» **Exercise brief**
Return each line of the listing that follows in which the string "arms" can be found.

» **Supplied records**
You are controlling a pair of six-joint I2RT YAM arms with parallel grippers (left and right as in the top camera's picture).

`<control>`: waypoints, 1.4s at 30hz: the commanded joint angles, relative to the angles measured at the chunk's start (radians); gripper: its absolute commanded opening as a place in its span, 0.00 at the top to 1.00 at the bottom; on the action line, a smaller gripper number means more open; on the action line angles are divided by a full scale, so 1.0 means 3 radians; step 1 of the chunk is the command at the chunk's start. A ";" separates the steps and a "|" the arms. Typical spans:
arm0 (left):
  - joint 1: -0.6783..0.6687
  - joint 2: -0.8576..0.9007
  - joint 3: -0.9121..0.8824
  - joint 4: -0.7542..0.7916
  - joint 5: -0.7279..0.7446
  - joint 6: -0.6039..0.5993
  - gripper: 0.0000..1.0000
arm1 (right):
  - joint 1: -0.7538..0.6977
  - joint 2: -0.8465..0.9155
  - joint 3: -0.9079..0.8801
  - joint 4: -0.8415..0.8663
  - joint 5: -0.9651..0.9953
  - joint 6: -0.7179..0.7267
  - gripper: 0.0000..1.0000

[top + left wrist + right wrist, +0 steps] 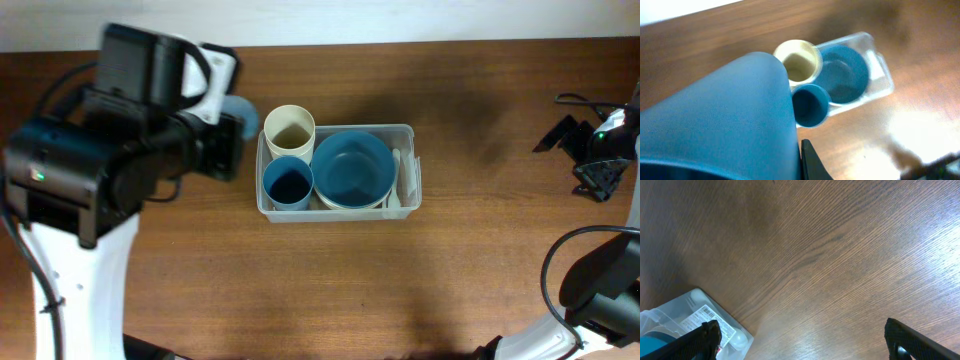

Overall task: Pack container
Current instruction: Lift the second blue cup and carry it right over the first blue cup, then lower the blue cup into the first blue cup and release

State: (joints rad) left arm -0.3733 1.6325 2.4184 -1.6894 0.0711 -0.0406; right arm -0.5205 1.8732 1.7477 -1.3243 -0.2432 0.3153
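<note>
The clear plastic container (410, 190) sits mid-table. It holds a cream cup (289, 129), a dark blue cup (288, 184), a blue bowl (352, 168) and a white spoon (397, 180) along its right wall. My left gripper (228, 130) hovers just left of the container, shut on another blue cup (241, 104). In the left wrist view this cup (720, 125) fills the left side, pressed against one black finger (809, 162), with the container (884, 75) beyond. My right gripper (598, 160) is open and empty, far right of the container.
The wooden table (480, 280) runs to a pale back edge (400, 20). In the right wrist view the open right gripper (802, 340) hangs over bare wood, with the container's labelled corner (705, 312) at lower left. Cables (575, 98) lie at far right.
</note>
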 commanded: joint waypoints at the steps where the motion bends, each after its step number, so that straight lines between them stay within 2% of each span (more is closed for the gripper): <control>1: -0.0257 0.0029 -0.0022 0.0006 -0.0050 0.0192 0.98 | -0.0010 -0.0061 0.0032 0.0000 0.0043 0.0027 0.01; 7: -0.0504 0.0047 -0.0221 0.0006 -0.0051 0.0191 0.99 | -0.0009 -0.0061 0.0032 0.0001 0.0043 0.0027 0.01; 19: -0.0515 0.0069 -0.0903 0.0084 -0.0111 0.0189 0.99 | -0.0009 -0.0061 0.0032 0.0001 0.0042 0.0027 0.01; 34: -0.0524 0.0071 -0.1380 0.0407 0.0064 0.0189 0.99 | -0.0009 -0.0061 0.0032 0.0001 0.0043 0.0027 0.01; 42: -0.0524 0.0075 -0.1437 0.0450 0.0064 0.0189 0.98 | -0.0009 -0.0061 0.0032 0.0001 0.0042 0.0027 0.01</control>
State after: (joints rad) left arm -0.5255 1.6535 1.9915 -1.5639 0.0761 0.0010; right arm -0.5205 1.8732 1.7477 -1.3243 -0.2428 0.3153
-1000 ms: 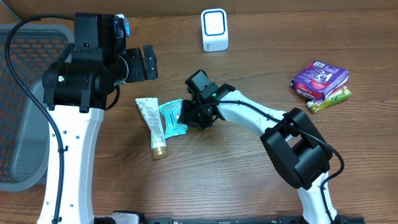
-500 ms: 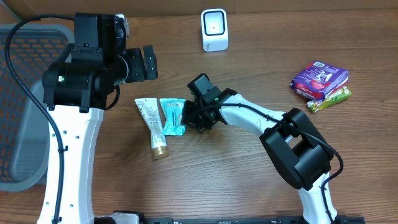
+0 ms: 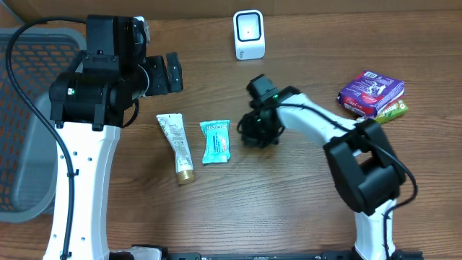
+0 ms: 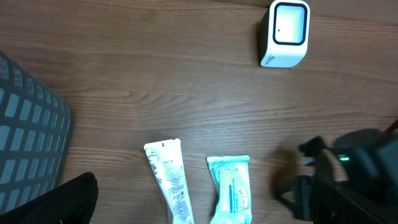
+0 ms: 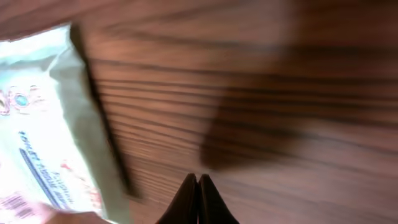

» **The completed task**
You are controlling a pair of six-joint I2RT YAM arms with parallel grippers (left and right as in the top camera's picture).
`<control>`: waypoints, 1.4s at 30hz: the commanded joint angles, relative to the angles measured at the chunk's start (radians); gripper: its absolute commanded opening as a place in its span, 0.00 at the top to 1.00 at the bottom; on the action line, a smaller gripper number means more open; on the action line angles are divided by a full scale, so 1.0 means 3 radians; step 1 of the chunk is the command at the chunk's start. A ";" separates the steps and a "|" the arms. Typical spans:

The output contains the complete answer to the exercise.